Friday, January 24, 2014

WINTER 3


Chapter3
"Dad, you know we'd like you to come with us, don't you?" asked Dan when they had settled into armchairs.
"Yes, son, I think I do, and I thank you. But you know that's out of the question for me. We've discussed it often enough; nothing's changed." There was an embarrassed pause. Soon Dan took up the thread of conversation again.

"How's the net working?"

“Great! Everyone's on line at all times with these," answered his father pointing to his mike- headset. "'W'e're the greatest bunch of chatterboxes you've ever heard."

"And the power grid?" asked Dan casually.

"So far so good," was the reply. "We're all generating one way or another and our capacity far exceeds expected needs and all emergencies we've had. In fact there's a start-up grid up the coast that's going to join ours until their generators put out what they need. We're going to export microwave power! How long's it been since anyone's done that?" 

"I dunno," came the laconic response. "We never got into that because of the hydro. But of course that's history; with the lakes and streams frozen there's no more running water so no generation. We were spoilt!"

“We all were," agreed his father. "Now it's only the wind generators that put out anything worthwhile, though you will have plenty of solar off down south, right?" His son had tuned him out and responded with a non sequitur.

"Deb said you'd be allowed to live with us in the barracks. She checked."

"Well that's great, son, but I'd be a burden to you as I became less able to take care of myself. Your family will be restricted enough as it is living in those crowded camps facing thousands of people camped like ants all over the countryside and looking for shelter and food. I couldn't face that. Only the strong will survive down there; we've seen that here already when the refugees from Norway came through. Apparently they were at each other's throats as soon as they started south.

"I sure understand what you mean, Dad. If I were on my own I would stay here too." 

"Not at your age, son. You have too much vigor to face a slow death through cold and hunger." 

“What about the fish? You said yourself there was a good run of salmon this fall." 

"There was, indeed. But that was because we had more rain than snow this year and the river is
running fuIl. It won't last; we all know that. When the headwaters freeze, the river will dry up and the salmon will stop coming. It's just a matter of time. Remember what it was like three years ago? That was a lean time." There was a frown between the old man's eyebrows as he paused in thought.

“Dad, I hate the thought of you being unable to bring in enough wood for the stove and freezing to death in bed, or slipping on the ice and breaking a hip. And even if these things don't happen, even if a neighbor comes to help after a fall, you'll eventually starve to death." There was pain in his son's voice and the sort of quiet intensity you hear when a friend is trying to persuade an ill person to agree to some radical and dubious procedure.
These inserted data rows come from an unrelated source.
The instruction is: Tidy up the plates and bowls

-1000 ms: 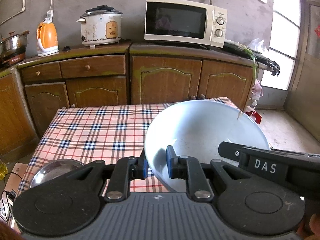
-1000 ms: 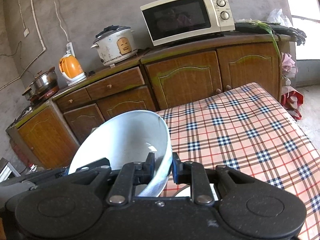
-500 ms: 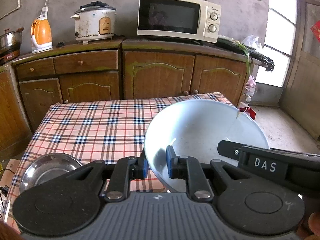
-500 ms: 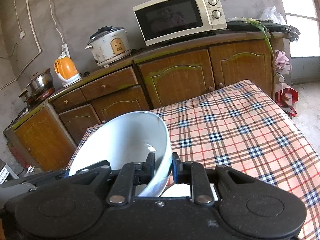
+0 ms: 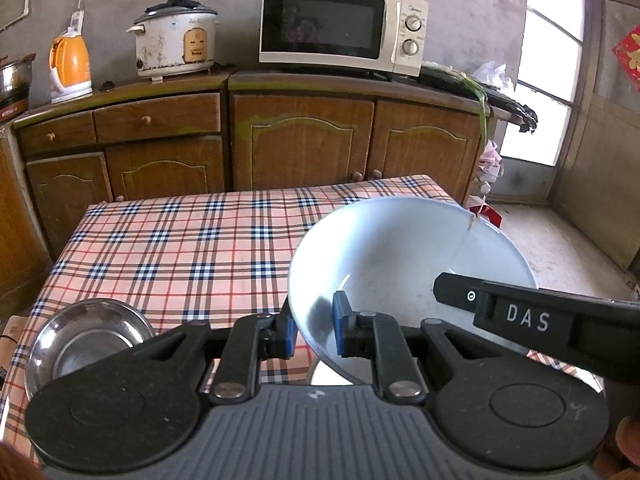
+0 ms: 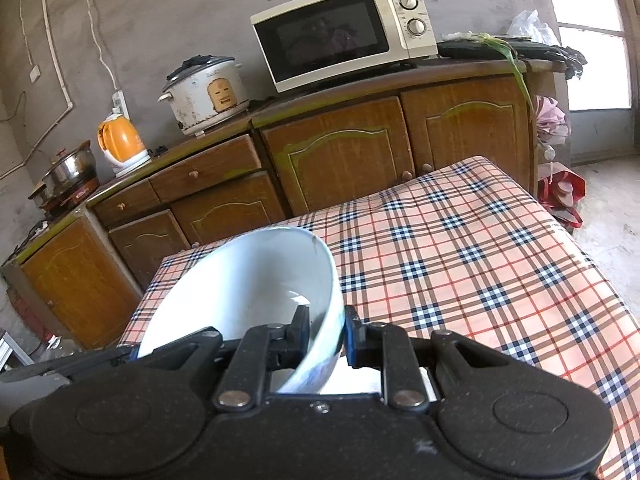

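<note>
Plaid tablecloth [image 5: 180, 240] below; left tongs [image 5: 313, 330] and right tongs [image 6: 326, 338] each clamp opposite rims of white bowl [image 5: 400, 264].

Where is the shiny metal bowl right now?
In the left wrist view, the metal bowl sits on the checked tablecloth near the table's lower left corner, left of the left gripper and the white bowl it holds.
</note>
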`<state>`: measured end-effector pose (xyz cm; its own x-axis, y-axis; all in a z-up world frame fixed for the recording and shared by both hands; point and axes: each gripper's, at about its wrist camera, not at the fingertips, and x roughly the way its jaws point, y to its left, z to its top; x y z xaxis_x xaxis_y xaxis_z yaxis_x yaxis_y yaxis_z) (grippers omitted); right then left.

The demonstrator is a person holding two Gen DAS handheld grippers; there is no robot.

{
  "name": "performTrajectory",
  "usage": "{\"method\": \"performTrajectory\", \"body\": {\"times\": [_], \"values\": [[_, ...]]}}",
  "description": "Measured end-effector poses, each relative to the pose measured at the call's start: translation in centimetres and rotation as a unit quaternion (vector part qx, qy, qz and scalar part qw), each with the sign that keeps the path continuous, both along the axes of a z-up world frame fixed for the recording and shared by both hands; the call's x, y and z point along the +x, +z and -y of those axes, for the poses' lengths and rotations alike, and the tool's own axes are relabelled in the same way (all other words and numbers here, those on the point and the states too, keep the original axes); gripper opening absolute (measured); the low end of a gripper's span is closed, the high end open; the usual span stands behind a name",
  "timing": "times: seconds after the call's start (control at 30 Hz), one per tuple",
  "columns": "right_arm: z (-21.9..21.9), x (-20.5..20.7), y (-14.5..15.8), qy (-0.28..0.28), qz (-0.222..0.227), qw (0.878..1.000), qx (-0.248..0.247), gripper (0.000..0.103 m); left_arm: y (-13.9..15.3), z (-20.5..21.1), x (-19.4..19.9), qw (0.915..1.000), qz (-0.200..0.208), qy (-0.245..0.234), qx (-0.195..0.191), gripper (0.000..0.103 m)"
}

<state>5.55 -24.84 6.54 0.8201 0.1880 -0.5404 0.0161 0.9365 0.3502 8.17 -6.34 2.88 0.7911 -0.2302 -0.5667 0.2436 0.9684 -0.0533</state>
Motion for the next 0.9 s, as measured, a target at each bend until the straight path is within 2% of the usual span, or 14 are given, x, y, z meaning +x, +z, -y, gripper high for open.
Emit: {"method": "performTrajectory", "body": {"times": [0.9], "values": [[2.5, -1.2, -2.0, -0.029, -0.017, 0.999, 0.004, 0.024, -1.8, 2.1, -0.4, 0.9994, -0.018, -0.029, 0.007, 0.017]]}}
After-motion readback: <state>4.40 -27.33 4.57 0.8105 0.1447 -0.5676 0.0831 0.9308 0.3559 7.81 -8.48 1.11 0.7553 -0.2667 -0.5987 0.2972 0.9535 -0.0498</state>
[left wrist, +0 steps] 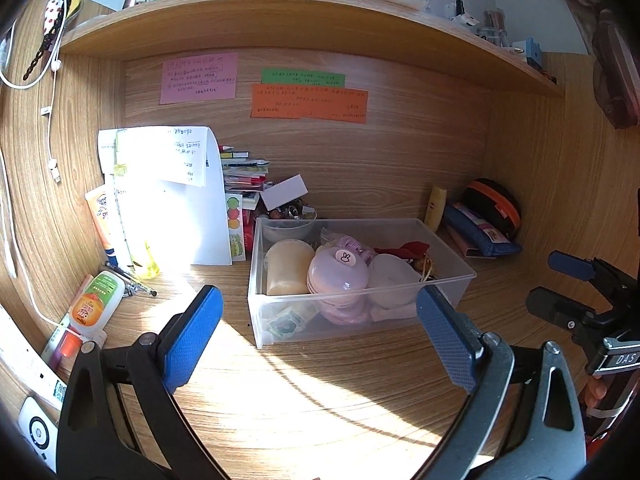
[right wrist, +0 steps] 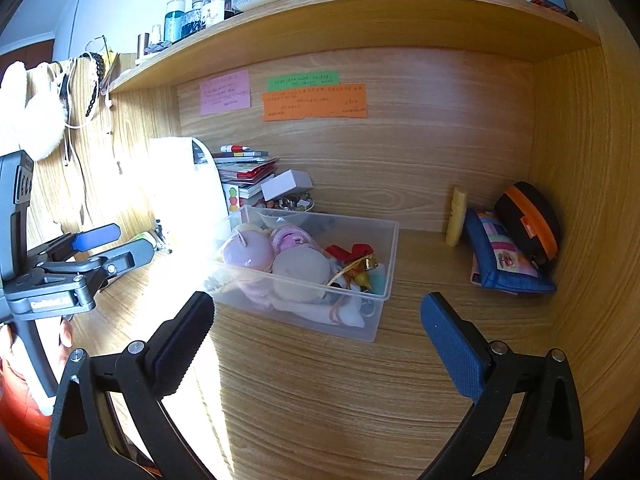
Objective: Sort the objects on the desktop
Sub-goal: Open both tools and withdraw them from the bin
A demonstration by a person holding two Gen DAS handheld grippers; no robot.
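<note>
A clear plastic bin [left wrist: 280, 332] stands on the wooden desk, holding a yellow jar [left wrist: 286, 266], a pink round case [left wrist: 338, 270], a white round case [left wrist: 390, 280] and a red bow [left wrist: 404, 250]. It also shows in the right wrist view [right wrist: 372, 320]. My left gripper [left wrist: 320, 332] is open and empty, just in front of the bin. My right gripper [right wrist: 316, 332] is open and empty, in front of the bin's right side. The right gripper shows at the far right in the left wrist view [left wrist: 556, 280]; the left gripper shows at the left in the right wrist view [right wrist: 116, 242].
A blue pouch [right wrist: 504, 260], a black-and-orange case [right wrist: 528, 220] and a yellow tube [right wrist: 456, 216] lie in the back right corner. White papers [left wrist: 172, 200], stacked books [left wrist: 244, 176], a white box [left wrist: 284, 192], tubes and a bottle [left wrist: 96, 304] crowd the back left. A shelf [left wrist: 280, 20] hangs overhead.
</note>
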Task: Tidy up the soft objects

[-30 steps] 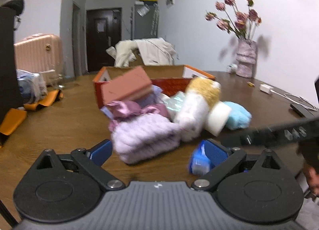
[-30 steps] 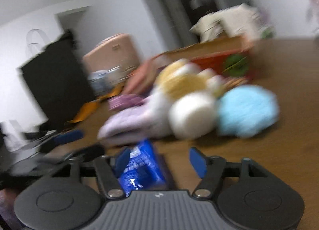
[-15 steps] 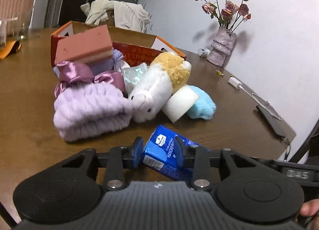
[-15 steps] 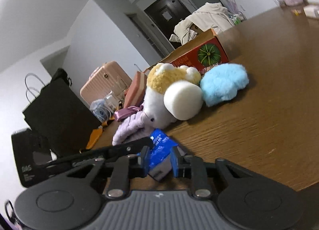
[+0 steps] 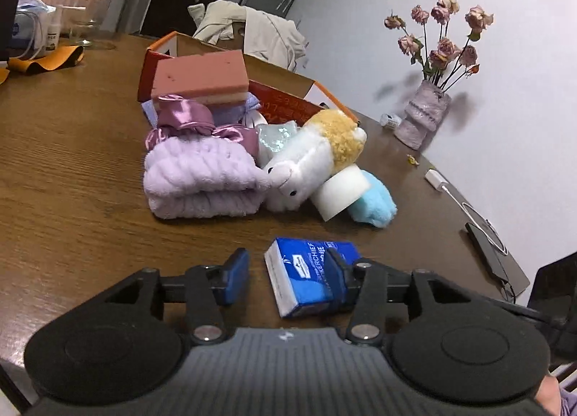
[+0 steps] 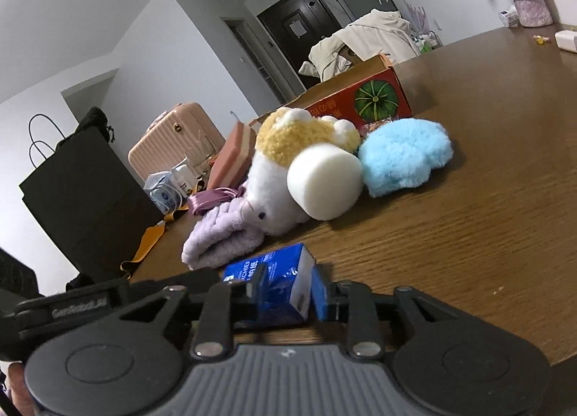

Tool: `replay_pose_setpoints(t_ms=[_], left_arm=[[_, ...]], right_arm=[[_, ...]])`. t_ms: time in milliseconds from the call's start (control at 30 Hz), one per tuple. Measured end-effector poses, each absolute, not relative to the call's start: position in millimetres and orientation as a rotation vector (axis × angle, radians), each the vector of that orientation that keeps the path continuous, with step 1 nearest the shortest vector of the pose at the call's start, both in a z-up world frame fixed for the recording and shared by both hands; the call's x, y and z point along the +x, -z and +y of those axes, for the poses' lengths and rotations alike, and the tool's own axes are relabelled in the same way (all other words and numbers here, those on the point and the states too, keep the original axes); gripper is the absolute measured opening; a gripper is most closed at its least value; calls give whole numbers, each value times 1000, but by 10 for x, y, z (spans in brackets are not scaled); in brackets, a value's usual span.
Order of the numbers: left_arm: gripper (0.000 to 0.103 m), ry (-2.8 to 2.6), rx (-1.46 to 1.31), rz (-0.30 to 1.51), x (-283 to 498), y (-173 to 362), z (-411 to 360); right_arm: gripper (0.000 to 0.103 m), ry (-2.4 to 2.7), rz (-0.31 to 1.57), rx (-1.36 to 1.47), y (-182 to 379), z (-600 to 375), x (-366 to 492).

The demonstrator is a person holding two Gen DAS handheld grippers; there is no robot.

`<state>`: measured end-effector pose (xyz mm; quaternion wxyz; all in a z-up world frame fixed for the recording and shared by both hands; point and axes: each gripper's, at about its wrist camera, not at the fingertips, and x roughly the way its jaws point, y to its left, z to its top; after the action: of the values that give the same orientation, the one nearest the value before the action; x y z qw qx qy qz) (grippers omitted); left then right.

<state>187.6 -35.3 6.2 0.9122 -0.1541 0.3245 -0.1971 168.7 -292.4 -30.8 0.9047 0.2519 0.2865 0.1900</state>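
Tissue pack [image 6: 274, 286] lies flat, long axis toward plush pile [image 5: 306, 163]; right jaws grip it, left jaws open.

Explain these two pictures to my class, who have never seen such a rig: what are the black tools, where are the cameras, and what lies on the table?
There is no robot. A person holds a two-finger gripper in each hand, and each carries a camera looking along its fingers. The left view shows the left gripper open. The right view shows the right gripper clamped on a blue tissue pack. On the wooden table lie a lilac towel, a white plush toy, a foam cylinder, a blue fluffy pad and a red carton.
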Motion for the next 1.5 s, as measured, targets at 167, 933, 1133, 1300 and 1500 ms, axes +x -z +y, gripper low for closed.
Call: replay_pose_setpoints(t_ms=[167, 933, 1133, 1300, 1500], left_arm=[[30, 451, -328, 716, 1952, 7, -412], [23, 328, -334, 660, 5011, -1265, -56], [23, 232, -303, 790, 5992, -818, 7], [26, 189, -264, 846, 6365, -540, 32], [33, 181, -241, 809, 6374, -598, 118]], right_arm=[[27, -400, 607, 555, 372, -2919, 1769], [20, -517, 668, 545, -977, -2614, 4933], [20, -482, 854, 631, -487, -2428, 5996], [23, -460, 941, 652, -123, -2277, 6427], [27, -465, 973, 608, -46, -2127, 6555]])
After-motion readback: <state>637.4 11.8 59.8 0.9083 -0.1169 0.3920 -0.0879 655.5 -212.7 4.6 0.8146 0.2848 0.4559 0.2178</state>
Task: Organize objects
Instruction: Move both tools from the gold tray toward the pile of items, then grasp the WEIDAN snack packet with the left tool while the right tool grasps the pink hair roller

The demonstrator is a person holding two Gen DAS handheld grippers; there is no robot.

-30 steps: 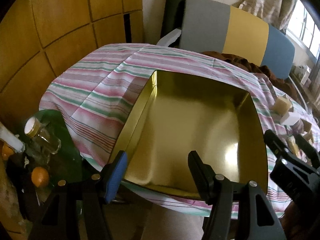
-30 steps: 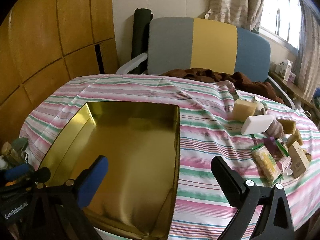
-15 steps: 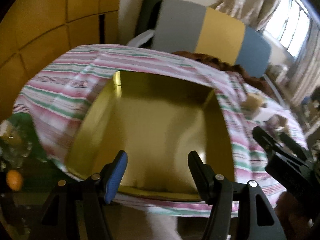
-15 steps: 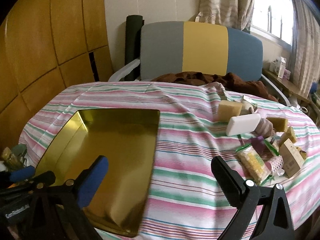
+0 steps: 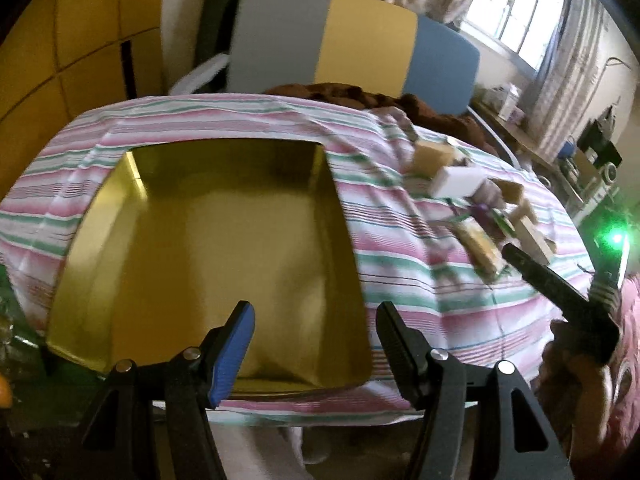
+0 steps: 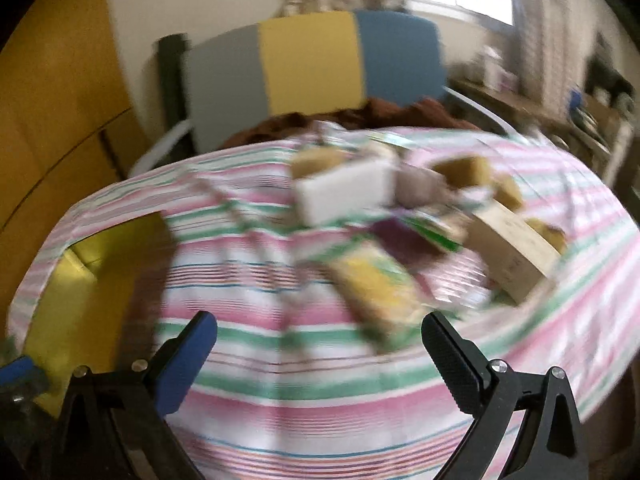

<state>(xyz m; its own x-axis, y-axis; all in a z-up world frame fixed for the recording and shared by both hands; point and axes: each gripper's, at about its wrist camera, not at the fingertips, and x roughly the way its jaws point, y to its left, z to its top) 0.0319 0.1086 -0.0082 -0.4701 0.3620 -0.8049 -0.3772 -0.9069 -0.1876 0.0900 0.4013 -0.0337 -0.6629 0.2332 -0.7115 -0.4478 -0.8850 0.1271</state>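
Right wrist view is blurred, but I see my right gripper spread wide and empty above the pile of small items near the table's right edge. My left gripper is also parted, holding nothing, over the gold tray's near rim at the left edge. I judge the white block light and stiff, best pinched across its short sides; the wrapped yellow packet looks crinkly and slippery. One tray; the pile holds roughly eight pieces, too blurred to count surely.

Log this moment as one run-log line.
left gripper: open, empty | right gripper: open, empty | gold tray: empty | soaps pile: untouched
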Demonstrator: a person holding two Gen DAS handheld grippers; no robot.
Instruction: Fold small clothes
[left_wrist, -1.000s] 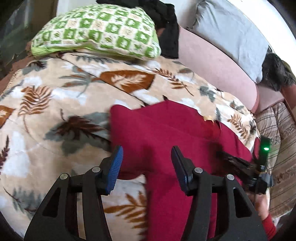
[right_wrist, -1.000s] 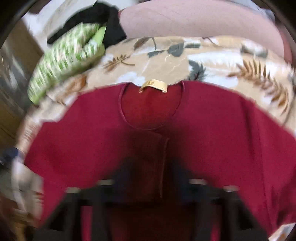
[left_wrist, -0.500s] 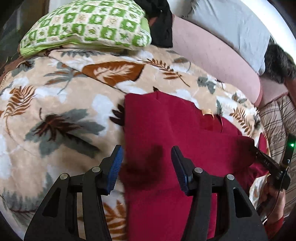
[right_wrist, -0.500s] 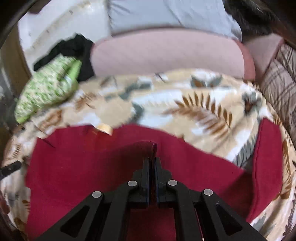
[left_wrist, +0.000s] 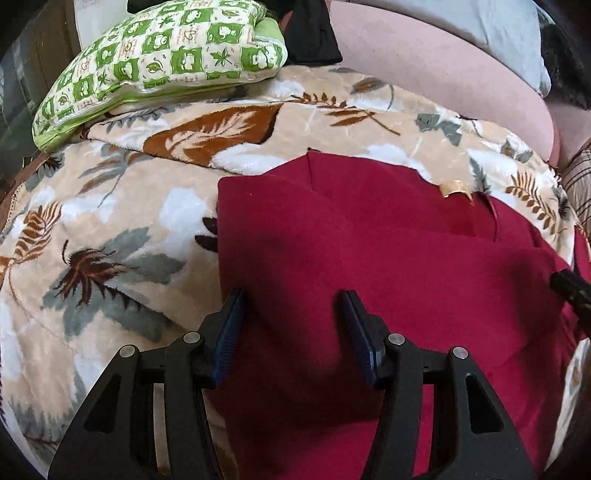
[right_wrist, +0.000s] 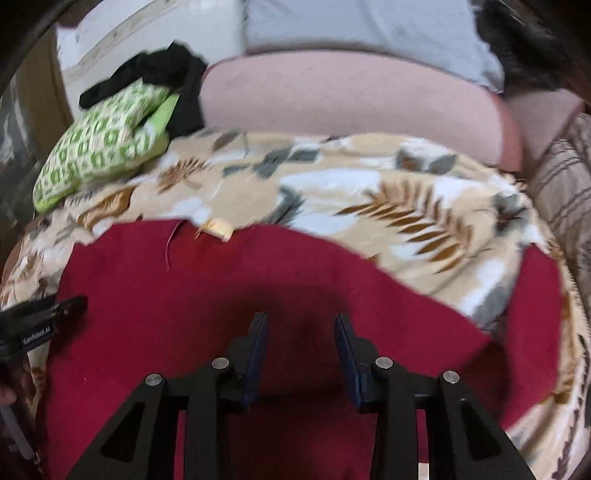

"All probabilities," admitted his father with a rueful smile. '”But would I rather be trampled by a mob in an over-crowded valley where the authorities have to store the sewage in lakes because they haven't been able to build treatment plants fast enough to meet the influx of people fleeing the cold and where armed men and dogs guard electrified fences around anything containing food? I don't think so."

“But Dad, climatologists are saying the weather might get warm again like it did this year."

"Son, I've tried to explain it to you: any warming will be a temporary and maybe a local event bucking the trend. We might have mini-warming or further cooling periods in which the temperature rises or falls by a few degrees like the global warming we went through at the beginning of the century, which of course, was man-made. But the overall change is toward a cooler climate and that's what we're seeing happen. You know as well as I that it only takes a world-wide, average temperature drop of six degrees to plunge us into another ice age. That's where we're headed. The greenhouse effect stalled it for a while but it couldn't hold back the inevitable." He paused and leaned back in his chair. "A number of brave climatologists warned us some years back not to get our hopes up about warming as a permanent phenomenon. And here we are." He looked at his son with sad, resigned eyes. "We have to make the best of it, which is what we've all been doing, right?"

EDITOR'S NOTE:  Chapter Four will be published: January 31, 2014

Michael James-Mined in England. There thrown on the wheel for impress of first hands.
Turned and shaped in Berkeley.
Fired and painted by students of Tamalpais district which he left in 1993. 
Writes essays, stories, and poetry.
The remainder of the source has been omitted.